The sole prior art reference on appeal was U.S. Patent No. 5,859,636 to Pandit (“Pandit”). Pandit was filed on December 27, 1995, and teaches recognizing different classes of text in a document and providing suggestions based on it.
Arendi had sued Appellees and several other technology companies alleging infringement of claims of the ’843 patent and related patents. Appellees responded by filing a petition requesting an IPR of claims 1-44 of the ’843 patent. The Board instituted review of claims 1, 2, 8, 14-17, 20, 21, 23, 24, 30, 36-39, 42, and 43, and declined to institute review of the other challenged claims.
PTAB found that it would have been obvious, as a matter of common sense, to modify Pandit to include the required preliminary step of searching for the identified number in the address book in order to avoid multiple entries of the same address.
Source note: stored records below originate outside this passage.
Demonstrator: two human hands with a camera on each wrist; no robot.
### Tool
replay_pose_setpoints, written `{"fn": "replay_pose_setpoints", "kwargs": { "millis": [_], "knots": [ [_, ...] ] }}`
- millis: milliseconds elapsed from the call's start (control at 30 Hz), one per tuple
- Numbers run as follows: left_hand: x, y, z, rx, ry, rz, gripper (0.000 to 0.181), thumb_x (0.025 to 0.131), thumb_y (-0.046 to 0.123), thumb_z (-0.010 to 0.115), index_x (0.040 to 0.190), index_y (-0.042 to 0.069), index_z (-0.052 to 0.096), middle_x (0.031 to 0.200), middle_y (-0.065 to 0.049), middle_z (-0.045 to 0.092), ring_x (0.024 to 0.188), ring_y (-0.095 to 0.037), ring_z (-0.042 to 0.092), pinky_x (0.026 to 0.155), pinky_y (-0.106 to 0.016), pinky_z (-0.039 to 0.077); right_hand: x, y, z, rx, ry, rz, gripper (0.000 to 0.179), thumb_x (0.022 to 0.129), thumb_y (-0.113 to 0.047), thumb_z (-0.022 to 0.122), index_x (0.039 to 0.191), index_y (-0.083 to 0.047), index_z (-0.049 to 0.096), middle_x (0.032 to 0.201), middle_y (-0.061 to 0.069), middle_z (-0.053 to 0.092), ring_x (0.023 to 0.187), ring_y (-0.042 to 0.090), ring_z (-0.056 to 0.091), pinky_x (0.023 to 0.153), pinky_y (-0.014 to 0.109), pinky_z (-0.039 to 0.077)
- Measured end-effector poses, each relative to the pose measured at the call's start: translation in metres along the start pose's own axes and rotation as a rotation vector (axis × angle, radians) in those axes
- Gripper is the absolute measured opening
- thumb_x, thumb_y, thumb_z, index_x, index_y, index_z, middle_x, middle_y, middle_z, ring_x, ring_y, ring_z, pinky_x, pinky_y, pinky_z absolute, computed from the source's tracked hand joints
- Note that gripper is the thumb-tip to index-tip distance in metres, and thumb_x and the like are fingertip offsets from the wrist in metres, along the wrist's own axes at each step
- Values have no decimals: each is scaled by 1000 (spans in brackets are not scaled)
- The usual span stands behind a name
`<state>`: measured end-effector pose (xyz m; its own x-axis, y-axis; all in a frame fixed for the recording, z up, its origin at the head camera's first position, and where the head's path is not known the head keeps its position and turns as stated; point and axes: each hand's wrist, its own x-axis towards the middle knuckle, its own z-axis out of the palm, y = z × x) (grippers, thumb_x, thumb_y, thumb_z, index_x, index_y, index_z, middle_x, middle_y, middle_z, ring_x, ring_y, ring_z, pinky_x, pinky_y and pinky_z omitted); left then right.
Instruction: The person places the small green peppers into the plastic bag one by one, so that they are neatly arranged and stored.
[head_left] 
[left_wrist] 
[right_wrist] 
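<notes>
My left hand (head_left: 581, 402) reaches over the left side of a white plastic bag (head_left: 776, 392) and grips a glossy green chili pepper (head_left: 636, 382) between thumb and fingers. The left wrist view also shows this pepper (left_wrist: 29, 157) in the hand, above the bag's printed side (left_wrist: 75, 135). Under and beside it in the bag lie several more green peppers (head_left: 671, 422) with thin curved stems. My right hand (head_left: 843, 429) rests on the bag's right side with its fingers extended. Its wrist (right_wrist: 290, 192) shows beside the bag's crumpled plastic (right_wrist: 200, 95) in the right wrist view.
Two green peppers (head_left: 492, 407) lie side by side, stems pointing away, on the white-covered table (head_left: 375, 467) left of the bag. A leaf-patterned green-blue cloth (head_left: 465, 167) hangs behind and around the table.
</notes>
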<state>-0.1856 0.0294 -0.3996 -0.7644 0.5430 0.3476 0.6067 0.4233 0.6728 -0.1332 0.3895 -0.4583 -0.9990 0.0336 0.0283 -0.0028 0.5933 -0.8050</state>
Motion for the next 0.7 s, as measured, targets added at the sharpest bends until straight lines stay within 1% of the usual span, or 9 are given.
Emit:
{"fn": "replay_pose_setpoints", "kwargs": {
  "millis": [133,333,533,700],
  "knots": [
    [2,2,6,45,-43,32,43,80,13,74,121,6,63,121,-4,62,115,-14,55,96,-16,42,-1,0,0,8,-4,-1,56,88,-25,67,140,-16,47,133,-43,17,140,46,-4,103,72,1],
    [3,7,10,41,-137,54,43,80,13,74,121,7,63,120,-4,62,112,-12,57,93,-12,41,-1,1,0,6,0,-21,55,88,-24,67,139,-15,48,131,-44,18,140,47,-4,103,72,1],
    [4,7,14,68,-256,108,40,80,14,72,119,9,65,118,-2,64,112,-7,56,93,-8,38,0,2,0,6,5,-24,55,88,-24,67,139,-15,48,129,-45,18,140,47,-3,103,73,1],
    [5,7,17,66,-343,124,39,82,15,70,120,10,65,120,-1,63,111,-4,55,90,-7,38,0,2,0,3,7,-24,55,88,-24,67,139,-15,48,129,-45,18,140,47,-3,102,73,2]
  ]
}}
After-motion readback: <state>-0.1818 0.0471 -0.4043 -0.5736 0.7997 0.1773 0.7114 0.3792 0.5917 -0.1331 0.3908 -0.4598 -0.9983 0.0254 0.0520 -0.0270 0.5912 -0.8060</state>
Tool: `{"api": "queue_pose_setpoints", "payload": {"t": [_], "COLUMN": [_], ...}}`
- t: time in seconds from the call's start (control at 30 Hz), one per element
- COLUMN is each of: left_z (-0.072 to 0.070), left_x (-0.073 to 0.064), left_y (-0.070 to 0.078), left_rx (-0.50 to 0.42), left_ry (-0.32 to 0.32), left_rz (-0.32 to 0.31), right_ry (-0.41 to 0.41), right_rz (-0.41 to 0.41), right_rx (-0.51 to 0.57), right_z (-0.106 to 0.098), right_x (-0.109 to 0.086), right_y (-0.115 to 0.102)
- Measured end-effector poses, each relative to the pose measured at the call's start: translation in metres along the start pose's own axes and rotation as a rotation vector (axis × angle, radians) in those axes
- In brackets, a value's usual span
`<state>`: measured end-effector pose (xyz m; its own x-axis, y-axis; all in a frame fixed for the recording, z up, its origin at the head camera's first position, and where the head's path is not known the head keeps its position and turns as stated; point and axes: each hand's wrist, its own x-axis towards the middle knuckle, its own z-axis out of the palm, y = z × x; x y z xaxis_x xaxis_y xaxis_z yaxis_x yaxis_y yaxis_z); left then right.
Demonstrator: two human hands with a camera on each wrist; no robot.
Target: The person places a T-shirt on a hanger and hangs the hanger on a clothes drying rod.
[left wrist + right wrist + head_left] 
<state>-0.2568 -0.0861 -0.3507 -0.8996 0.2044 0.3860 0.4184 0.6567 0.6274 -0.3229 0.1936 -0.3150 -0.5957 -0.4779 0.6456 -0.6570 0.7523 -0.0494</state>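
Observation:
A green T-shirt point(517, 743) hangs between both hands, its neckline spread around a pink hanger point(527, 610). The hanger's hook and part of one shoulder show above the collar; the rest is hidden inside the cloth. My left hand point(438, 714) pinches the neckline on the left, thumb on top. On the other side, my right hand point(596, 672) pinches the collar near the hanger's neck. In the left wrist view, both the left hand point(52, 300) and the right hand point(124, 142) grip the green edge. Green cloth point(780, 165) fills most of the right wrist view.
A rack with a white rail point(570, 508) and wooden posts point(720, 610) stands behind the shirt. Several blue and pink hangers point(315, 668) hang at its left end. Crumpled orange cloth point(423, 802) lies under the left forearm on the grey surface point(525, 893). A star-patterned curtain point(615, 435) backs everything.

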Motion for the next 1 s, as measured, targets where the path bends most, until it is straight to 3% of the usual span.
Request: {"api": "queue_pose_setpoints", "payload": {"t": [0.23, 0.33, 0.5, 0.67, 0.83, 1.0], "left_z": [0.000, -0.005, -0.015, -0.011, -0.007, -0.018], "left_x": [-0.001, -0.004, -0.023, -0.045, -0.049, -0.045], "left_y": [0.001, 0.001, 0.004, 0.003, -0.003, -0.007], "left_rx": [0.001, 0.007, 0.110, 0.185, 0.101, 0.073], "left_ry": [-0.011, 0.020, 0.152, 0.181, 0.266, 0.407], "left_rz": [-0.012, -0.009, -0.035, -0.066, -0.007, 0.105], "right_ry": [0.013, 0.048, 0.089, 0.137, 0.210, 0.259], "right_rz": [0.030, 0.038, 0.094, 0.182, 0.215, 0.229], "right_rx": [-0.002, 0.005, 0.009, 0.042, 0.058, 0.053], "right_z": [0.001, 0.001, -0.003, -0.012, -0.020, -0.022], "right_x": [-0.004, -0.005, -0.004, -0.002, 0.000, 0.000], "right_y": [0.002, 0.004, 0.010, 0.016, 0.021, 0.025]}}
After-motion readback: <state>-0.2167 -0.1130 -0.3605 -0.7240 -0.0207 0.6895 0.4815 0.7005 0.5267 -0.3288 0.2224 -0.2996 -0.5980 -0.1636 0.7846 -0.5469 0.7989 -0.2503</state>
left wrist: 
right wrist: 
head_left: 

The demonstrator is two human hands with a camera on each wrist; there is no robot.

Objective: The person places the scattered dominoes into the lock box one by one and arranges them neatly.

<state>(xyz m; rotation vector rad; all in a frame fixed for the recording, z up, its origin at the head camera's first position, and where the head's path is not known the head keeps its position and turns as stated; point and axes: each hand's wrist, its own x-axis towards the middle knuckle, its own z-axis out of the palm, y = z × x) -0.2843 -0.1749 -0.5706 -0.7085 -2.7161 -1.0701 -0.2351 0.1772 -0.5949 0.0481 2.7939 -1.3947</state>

The single question at issue at Federal Circuit was whether the Board misused “common sense” to conclude that it would have been obvious to supply a missing limitation in the Pandit prior art reference to arrive at the claimed invention. Federal Circuit agreed that common sense and common knowledge have their proper place in the obviousness inquiry.
According to the Federal Circuit, the Appellees failed to show why it would be common sense for the “Add to address book” function to operate by first searching for entries with the same telephone number.
Federal circuit observed that Rather than clearly explaining with concrete examples what benefit searching for entries with the same number would achieve, Appellees keep returning to their general mantra that Arendi’s argument against searching for a number would apply equally to a search based on a name. Yet the burden is Appellees’ to provide more than a mere scintilla of evidence of the utility of a search for a telephone number before adding the number to an address book, where such a search is not “evidently and indisputably within the common knowledge of those skilled in the art.
Federal circuit observed that reasoned analysis and evidentiary support are important in obviousness analysis.